Small medium enterprises have different access control requirements to those of larger organisations but it’s a mistake to think these compact solutions are short on functionality.

According to Karl Harris, sales manager, South Australia and Northern Territory, at Gallagher, the key features small medium businesses need from an access control solution are operational, but expectations are changing.

“At the core of the SME offering, alarm control and access to an SME site remains the key desire from the market,” Harris says. “That said, the way end users expect technology to work is driving massive changes in this segment.

“As mass market acceptance of technologies like Google Home and Amazon Alexa, as well as a variety of connected devices, increases, there has been a growing demand from customers for the same functionalities to flow through to all aspects of their professional lives.

“The need for an access control platform that bridges the gap between the traditional requirements of alarm control and door control from a keypad is now evolving into a platform, where visitor management, contact tracing, mobile and biometrics are also important. CCTV integration is an obvious technology to be embedded beyond the enterprise space.”

What about security integrators – what are the features they should be looking for when meeting SME customer requirements?

“This segment is still a very competitive space where cost and value propositions play a massive role,” Harris says. “Integrators need to answer questions like: Is the offering cost effective? Can the integrator sell the value proposition of spending more to remove long term burdens like a visitor management kiosk to help a site remove the pen and paper register? Is it easier to issue Bluetooth credentials vs card technologies?

“The SME space for an integrator is murky these days. Offering the cheap as chips solution may still lose the sale to an integrator delivering a solution that goes beyond alarms and doors, to the core of what the SME might need in terms of freeing up resources to manage a site.

“There are the obvious considerations of how easy the system is to install. Can it be expanded? And probably, a more recently asked question is ‘can it be integrated’?”

Would Harris argue integration is now easier for smaller electronic security applications than ever before?

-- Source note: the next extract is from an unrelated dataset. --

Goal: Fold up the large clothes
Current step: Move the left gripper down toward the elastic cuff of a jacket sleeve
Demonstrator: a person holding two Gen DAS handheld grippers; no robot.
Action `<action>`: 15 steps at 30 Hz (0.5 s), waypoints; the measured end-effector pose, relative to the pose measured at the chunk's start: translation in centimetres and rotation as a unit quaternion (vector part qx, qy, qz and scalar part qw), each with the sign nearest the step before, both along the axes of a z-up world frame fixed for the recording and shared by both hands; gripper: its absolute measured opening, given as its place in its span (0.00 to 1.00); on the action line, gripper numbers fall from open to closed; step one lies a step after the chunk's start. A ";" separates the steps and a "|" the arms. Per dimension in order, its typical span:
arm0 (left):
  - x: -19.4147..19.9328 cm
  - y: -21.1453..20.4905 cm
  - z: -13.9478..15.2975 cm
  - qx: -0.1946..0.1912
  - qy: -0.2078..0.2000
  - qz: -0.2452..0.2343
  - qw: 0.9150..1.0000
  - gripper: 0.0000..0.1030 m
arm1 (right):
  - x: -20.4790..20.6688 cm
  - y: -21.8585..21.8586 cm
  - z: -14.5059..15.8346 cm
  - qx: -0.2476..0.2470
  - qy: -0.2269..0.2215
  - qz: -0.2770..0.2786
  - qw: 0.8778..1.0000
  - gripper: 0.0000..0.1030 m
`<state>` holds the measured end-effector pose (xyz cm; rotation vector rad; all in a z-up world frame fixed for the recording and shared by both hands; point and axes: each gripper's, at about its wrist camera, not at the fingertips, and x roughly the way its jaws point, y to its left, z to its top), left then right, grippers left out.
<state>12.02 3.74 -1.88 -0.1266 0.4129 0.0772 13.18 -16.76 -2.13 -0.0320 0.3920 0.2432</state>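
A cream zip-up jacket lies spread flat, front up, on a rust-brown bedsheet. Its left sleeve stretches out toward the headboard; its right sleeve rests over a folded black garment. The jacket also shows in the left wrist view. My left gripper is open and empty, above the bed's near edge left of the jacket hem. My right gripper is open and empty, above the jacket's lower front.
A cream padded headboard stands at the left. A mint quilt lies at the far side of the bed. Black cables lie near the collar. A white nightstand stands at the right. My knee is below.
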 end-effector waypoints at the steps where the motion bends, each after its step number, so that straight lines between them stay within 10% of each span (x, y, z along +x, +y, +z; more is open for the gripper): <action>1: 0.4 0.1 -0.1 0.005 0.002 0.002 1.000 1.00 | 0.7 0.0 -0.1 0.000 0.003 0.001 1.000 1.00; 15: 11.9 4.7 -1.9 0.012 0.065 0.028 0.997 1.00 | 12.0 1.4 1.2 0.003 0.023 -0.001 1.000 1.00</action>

“Absolutely, integration potential is now at the forefront of a large number of end user’s minds when deciding on what platform to run with,” Harris says. “Considerations that never existed in the SME space now pose challenges for integrators delivering complex solutions. Things like Bluetooth credentials and touchless access, 3rd party visitor management system integrations, multi-site management from apps, through to CCTV alarm verification via a single app are a market desire now.”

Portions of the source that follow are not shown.